I'm looking for a language lawyer answer here, preferably covering std::atomic as well as std::atomic_flag.

Edit to include something from the comments which maybe asks the question more clearly. The heart of the question is: which part of the standard says that the abstract machine must observe l_ being false before it writes to g_some_int_?

I suspect the answer is either "writes can't be lifted above potentially infinite loops" or "writes can't be lifted above atomic writes". Perhaps it's even "you're wrong that writes can ever be re-ordered at all". But I'm looking for a specific reference in the standard.

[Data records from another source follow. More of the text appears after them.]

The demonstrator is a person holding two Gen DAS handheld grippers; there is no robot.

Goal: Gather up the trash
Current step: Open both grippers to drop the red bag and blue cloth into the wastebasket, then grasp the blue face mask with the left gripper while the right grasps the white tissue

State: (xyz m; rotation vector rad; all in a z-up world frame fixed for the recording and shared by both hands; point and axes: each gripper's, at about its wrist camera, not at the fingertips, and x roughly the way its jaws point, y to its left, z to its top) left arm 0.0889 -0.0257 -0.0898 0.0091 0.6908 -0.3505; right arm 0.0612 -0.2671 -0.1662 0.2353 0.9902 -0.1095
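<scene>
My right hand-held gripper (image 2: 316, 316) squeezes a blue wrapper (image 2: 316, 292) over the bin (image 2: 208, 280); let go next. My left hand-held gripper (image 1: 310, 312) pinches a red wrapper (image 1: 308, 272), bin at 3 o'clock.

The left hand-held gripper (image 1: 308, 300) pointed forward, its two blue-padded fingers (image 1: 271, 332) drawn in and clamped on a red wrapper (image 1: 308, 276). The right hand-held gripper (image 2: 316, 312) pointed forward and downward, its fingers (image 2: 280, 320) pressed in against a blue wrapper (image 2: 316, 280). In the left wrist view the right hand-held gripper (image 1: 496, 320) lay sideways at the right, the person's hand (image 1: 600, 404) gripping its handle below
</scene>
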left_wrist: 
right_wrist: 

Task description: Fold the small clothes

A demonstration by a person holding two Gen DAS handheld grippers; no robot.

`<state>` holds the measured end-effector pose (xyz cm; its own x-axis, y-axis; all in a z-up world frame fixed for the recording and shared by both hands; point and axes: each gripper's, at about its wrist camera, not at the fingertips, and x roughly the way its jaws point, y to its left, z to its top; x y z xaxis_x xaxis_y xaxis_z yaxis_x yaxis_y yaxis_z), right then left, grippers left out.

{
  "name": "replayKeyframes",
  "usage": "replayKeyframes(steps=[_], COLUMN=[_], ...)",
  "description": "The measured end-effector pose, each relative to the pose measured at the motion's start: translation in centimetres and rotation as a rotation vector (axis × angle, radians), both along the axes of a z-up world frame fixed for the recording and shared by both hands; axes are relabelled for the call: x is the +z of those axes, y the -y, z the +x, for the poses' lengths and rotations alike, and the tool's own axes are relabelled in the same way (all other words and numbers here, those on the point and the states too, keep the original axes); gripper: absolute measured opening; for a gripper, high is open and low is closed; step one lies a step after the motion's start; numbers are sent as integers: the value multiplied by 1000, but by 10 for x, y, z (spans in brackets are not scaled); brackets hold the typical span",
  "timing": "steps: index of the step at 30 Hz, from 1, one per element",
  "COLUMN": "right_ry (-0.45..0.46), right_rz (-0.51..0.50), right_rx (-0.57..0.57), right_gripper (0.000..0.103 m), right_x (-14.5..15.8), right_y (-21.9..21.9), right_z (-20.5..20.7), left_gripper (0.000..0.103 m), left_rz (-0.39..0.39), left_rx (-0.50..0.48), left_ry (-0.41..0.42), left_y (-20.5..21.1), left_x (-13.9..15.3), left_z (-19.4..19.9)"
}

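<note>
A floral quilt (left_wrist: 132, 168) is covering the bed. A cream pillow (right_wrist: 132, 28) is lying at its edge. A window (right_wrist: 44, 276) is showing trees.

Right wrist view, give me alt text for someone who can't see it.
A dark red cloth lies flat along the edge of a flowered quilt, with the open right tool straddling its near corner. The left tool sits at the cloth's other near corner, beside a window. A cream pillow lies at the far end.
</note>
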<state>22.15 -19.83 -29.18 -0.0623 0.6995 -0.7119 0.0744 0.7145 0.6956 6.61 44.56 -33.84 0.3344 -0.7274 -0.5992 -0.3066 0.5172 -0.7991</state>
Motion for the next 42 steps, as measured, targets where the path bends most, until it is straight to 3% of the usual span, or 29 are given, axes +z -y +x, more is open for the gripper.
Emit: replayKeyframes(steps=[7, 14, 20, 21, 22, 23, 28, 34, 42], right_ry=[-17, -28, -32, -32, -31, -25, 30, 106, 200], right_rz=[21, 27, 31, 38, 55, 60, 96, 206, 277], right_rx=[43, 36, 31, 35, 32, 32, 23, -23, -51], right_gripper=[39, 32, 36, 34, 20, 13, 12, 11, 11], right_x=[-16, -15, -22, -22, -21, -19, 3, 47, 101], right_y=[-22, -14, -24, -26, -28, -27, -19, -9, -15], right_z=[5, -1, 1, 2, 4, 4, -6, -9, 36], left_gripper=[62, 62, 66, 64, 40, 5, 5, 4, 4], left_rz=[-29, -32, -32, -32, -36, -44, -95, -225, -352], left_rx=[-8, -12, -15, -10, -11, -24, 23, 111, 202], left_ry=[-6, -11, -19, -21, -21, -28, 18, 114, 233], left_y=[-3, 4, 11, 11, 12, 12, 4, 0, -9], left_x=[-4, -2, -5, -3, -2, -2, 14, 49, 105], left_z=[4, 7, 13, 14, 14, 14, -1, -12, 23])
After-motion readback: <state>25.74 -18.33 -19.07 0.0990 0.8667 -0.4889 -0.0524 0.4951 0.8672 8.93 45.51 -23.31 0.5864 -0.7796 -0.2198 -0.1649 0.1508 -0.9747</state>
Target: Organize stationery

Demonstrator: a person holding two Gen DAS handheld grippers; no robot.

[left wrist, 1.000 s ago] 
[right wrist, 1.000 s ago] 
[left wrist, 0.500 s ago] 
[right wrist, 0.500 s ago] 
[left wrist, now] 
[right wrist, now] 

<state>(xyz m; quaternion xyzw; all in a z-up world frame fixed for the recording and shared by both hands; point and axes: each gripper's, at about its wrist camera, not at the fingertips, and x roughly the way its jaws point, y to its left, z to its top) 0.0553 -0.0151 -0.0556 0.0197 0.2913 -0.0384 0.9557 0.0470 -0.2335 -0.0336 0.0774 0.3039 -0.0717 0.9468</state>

The `memory_order_acquire` on the lock and `memory_order_release` on the unlock accomplish this. See `memory_order`. — Raymond Chen, Jul 23 '14 at 04:55
I don't see why the compiler wouldn't be allowed to move the assignment after `Unlock`, either. In your example, there's no way for a valid, race-free program to ever observe the value of `g_some_int_` anyway, unless there's some additional, external synchronization. — Igor Tandetnik, Jul 23 '14 at 04:56
@RaymondChen: Please read my question again, grepping for "which is guaranteed by the release/acquire ordering". I can see why what you say is true for one reordering, but not for the other. — jacobsa, Jul 23 '14 at 04:56
@IgorTandetnik: You're right at the C++ level, but I'm asking about the location of the store in the generated assembly code. There's not the same notion of races there, and re-ordering in that way would cause incorrect behavior according to the release/acquire ordering model. I just don't see where the memory model guarantees the same thing for the `Lock` call. — jacobsa, Jul 23 '14 at 04:58
The memory model is a C++-level notion. It doesn't say anything about "generated assembly code", only about observable behavior of a program. The compiler is free to generate any assembly that leads to the observable behavior of the resulting program matching one of the possible executions of the abstract machine specified by the standard. For example, a compiler capable of whole program optimization could notice that you never ever read `g_some_init_`, and optimize away the whole `BlindWrite` function to a no-op. — Igor Tandetnik, Jul 23 '14 at 05:00
@IgorTandetnik: I completely agree; that is the background for my question. The question itself is: which part of the standard says that the abstract machine must observe `l_` being unset before it writes `g_some_int_`? I suspect the answer is either "writes can't be lifted above potentially infinite loops" or "writes can't be lifted above atomic writes". But I'm looking for a specific reference in the standard. — jacobsa, Jul 23 '14 at 05:16
[intro.multithread.10] shows that the release in `Unlock` is dependency-ordered before the acquire in `Lock`. [intro.execution.14] shows that the `Lock` is sequenced before the load of `g_some_int_`, and that the the store to `g_some_int_` is sequenced before the `Unlock`. [atomics.order.2] shows that the release in `Unlock` is synchronized with the acquire in `Lock`. Therefore [intro.multithread.11] the write to `g_some_int_` inter-thread-happens before the read of `g_some_int_`. — Raymond Chen, Jul 23 '14 at 06:21
@RaymondChen: Thanks, but there was no read of `g_some_int_` in my question. :-) I was only asking about hoisting writes. The answer from Anthony covers what I was looking for. — jacobsa, Jul 23 '14 at 10:17
`which part of the standard says that the abstract machine must observe l_ being unset before it writes g_some_int_?` **1.9/14** Every value computation and side effect associated with a full-expression is sequenced before every value computation and side effect associated with the next full-expression to be evaluated. **6/1** Except as indicated, statements are executed in sequence. — Igor Tandetnik, Jul 23 '14 at 12:49
If there are no reads from `g_some_int_`, then the reordering is not observable, so the issue is moot. The compiler could optimize out the `g_some_int_` variable entirely. I'm assuming that somewhere else in the code there is a protected read of `g_some_int_`. — Raymond Chen, Jul 23 '14 at 14:43

score 4 · Accepted Answer · answered Jul 23 '14 at 08:33

4

Suppose you have two functions that use your spinlock:

SpinLock sl;
int global_int=0;

int read(){
    sl.Lock();
    int res=global_int;
    sl.Unlock();
    return res;
}

void write(int val){
    sl.Lock();
    global_int=val;
    sl.Unlock();
}

If two calls to BlindWrite happen concurrently on separate threads, then one (call it A) will acquire the lock; the other (B) will spin in the loop in Lock.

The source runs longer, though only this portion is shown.